I'd like to propose an alternative to 'real' hardlinkes: "reference counted soft-Links", or all the hardness you really need in a distributed FS.
In this implementation of "hard" links, I would propose that wherever the file is created is considered the "owner" of that file. Initially, when created, the file has a reference count of (1) on the local namespace. If you want another hardlink to the file in the same namespace, you then talk to the NN and request another handle to that file, which implicitly updates the references to the file. The reference to that file could be stored in memory (and journaled) or written as part of the file metadata (more on that later, but lets ignore that for the moment).
Suppose instead that you are in a separate namespace and want a hardlink to the file in the original namespace. Then you would make a request to your NN (NNa) for a hardlink. Since NNa doesn't own the file you want to reference, it makes a hardlink request to NN which originally created the file, the file 'owner' (or NNb). NNb then says 'Cool, I've got your request and increment the ref-count for the file." NNa can then grant your request and give you a link to that file. The failure case here is either
1) NNb goes down, in which case you can just keep around the reference requests and batch them when NNb comes back up.
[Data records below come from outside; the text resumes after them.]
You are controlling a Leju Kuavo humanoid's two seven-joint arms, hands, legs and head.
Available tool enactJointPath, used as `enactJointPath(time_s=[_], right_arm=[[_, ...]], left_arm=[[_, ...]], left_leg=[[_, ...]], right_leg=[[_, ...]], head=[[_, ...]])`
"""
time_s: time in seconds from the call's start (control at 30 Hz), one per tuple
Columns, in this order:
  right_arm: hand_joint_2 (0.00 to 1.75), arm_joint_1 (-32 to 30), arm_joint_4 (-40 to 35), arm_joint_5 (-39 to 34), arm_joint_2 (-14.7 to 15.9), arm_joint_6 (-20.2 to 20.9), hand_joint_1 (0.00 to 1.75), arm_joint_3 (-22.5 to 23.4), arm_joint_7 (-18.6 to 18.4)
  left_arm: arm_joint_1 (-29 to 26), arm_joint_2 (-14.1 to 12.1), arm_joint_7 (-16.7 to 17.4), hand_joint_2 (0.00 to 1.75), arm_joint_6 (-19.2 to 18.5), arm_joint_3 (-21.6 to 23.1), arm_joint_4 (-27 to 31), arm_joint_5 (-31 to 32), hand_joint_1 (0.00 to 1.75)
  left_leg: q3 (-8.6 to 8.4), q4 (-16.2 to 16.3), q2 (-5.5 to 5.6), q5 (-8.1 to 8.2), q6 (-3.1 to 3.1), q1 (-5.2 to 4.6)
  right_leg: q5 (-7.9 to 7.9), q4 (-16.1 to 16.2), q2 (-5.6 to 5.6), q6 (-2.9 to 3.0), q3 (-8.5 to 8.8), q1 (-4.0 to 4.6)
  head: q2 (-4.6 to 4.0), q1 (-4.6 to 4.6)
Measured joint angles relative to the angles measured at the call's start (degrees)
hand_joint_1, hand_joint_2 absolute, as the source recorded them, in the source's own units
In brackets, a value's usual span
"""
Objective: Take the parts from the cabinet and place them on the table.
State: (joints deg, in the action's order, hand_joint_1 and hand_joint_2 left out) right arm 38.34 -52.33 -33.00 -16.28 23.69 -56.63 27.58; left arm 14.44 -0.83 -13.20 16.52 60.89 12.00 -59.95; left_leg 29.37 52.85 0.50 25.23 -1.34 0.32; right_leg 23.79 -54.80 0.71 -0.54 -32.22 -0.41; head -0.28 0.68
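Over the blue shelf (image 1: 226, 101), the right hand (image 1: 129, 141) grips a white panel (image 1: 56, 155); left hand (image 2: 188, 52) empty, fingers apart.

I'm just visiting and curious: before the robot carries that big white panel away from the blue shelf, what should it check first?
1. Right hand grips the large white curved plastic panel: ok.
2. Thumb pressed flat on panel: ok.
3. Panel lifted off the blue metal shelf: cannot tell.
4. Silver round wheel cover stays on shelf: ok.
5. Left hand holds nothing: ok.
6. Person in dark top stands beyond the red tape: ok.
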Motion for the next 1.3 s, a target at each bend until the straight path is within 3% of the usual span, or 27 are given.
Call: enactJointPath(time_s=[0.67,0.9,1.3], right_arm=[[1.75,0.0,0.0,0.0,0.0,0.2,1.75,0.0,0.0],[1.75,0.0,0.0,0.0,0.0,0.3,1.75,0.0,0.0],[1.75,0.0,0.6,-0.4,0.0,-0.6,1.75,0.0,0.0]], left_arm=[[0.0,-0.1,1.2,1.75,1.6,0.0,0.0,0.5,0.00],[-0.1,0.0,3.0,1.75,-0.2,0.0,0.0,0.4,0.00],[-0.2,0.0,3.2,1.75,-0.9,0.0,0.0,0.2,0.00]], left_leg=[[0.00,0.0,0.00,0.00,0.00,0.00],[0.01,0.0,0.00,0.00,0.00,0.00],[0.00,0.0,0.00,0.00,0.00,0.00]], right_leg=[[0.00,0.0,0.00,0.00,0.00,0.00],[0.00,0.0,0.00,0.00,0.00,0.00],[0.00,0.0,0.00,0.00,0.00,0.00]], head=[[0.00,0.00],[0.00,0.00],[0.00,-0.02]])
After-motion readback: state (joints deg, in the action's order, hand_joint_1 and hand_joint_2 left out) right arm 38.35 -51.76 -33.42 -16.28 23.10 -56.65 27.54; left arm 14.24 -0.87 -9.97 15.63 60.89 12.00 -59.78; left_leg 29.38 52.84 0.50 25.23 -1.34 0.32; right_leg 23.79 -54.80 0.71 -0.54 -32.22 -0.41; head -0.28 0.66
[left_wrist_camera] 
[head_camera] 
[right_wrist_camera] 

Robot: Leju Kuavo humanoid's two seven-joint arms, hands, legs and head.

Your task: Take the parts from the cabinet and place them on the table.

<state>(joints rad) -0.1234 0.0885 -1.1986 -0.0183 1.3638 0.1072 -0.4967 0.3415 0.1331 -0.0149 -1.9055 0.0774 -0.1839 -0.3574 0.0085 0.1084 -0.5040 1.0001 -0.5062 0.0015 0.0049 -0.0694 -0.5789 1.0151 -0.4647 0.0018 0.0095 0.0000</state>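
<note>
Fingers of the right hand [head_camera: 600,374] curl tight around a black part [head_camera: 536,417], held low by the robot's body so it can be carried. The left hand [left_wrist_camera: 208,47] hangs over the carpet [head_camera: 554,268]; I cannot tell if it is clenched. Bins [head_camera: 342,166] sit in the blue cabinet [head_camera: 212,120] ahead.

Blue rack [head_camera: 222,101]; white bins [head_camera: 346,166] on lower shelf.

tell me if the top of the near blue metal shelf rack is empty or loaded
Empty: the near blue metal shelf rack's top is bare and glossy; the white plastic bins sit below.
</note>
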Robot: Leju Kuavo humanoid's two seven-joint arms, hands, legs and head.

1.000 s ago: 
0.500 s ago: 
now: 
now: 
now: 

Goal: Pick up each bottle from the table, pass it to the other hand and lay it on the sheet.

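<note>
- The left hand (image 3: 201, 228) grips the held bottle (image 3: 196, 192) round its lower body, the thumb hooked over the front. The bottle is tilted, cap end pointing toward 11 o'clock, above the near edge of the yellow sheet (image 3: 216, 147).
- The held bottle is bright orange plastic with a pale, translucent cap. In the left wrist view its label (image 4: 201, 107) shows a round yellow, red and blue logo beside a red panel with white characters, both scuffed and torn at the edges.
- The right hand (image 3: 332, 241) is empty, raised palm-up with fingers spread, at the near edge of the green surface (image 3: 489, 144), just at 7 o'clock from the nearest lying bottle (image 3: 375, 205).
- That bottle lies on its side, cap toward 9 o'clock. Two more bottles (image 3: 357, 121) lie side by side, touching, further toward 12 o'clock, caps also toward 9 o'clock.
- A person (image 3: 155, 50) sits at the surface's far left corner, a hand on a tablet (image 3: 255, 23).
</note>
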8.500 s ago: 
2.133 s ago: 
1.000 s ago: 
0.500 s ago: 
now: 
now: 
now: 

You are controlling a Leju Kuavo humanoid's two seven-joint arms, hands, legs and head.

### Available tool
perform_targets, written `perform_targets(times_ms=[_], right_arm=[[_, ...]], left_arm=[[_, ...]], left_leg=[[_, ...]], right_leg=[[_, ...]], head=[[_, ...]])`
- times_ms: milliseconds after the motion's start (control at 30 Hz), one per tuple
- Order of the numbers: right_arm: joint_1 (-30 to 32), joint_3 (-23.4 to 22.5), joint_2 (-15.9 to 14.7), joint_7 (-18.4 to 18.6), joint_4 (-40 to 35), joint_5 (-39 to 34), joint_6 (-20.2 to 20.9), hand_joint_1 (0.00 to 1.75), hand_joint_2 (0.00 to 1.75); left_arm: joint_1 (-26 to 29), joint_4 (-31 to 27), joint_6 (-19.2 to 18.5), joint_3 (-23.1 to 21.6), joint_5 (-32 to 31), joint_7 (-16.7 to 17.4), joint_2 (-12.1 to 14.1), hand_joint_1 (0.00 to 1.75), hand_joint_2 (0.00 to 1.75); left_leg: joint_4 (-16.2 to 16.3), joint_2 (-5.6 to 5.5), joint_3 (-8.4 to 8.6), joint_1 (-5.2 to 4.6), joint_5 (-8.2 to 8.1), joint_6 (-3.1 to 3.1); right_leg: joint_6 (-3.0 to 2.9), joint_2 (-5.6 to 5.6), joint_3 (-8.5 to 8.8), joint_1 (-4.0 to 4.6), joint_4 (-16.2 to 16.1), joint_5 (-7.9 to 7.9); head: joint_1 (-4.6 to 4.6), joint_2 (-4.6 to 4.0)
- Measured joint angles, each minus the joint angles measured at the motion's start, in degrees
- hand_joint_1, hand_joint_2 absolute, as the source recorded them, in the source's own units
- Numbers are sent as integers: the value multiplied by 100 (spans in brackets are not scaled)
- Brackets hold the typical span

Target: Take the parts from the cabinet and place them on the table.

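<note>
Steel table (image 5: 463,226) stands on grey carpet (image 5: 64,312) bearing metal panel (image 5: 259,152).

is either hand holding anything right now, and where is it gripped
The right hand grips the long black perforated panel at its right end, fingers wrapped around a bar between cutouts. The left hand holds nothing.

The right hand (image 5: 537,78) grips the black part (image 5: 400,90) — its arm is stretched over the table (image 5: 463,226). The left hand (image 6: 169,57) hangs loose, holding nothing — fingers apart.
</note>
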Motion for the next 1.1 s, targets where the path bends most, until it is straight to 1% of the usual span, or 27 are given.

2) NNa goes down mid-request - if NNa doesn't recieve an ACK back for the granted request, it can then disregard that request and re-decrement the count for that hardlink.
Deleting the hardlink then follows a similar process. You issue a request to the owner NN, either directly from the client if you are deleting a link in the current namespace or through a proxy NN to the original namenode. It then decrements the reference count on the file and allows the deletion of the link. If the reference count ever hits 0, then the NN also deletes the file since there are no valid references to that file.
This has the implicit implication though that the file will not be visible in the namespace that created it if all the hardlinks to it are removed. This means it essentially becomes a 'hidden' inode. We could, in the future, also work out a mechanism to transfer the hidden inode to a NN that has valid references to it (maybe via a gossip-style protocol), but that would be out of the current scope.
There are some implications for this model. If the owner NN manages the ref-count in memory, if that NN goes down, its whole namespace then becomes inaccessible, including creating new hardlinks to any of the files (inodes) that it owns. However, the owner NN going down doesn't preclude the other NN from serving the file from their own 'soft' inodes.
Alternatively, the NN could have a lock on the a hardlinked file, with the ref-counts and ownership info in the file metadata. This might introduce some overhead when creating new hardlinks (you need to reopen and modify the block or write a new block with the new information periodically - this latter actually opens a route to do ref-count management via appends to a file-ref file), but has the added advantage that if the owner NN crashed, an alternative NN could some and claim ownership of that file. This is similar to doing Paxos style leader-election for a given hardlinked file combined with leader-leases. However, this very unlikely to see lots of fluctuation as the leader can just reclaim the leader token via appends to the file-owner file, with periodic rewrites to minimize file size.
The on-disk representation of the extreme version I'm proposing is then this: the full file then is actually composed of three pieces: (1) the actual data and then two metadata files, "extents" (to add a new word/definition), (2) an external-reference extent: each time a reference is made to the file a new count is appended and it can periodically recompacted to a single value, (3) an owner-extent with the current NN owner and the lease time on the file, dictating who controls overall deletion of the file (since ref counts are done via the external-ref file). This means (2) and (3) are hidden inodes, only accessible to the namenode. We can minimize overhead to these file extents by ensuring a single writer via messaging to the the owner NN (as specified by the owner-file), though this is not strictly necessary.
Further, (1) could become a hidden inode if all the local namespace references are removed, but it could eventually be transferred over to another NN shard (namespace) to keep overhead at a minimum, though (again), this is not a strict necessity.
The design retains the NN view of files as directory entries, just entries with a little bit of metadata. The metadata could be in memory or part of the file and periodically modified, but that’s more implementation detail than anything (as mentioned above).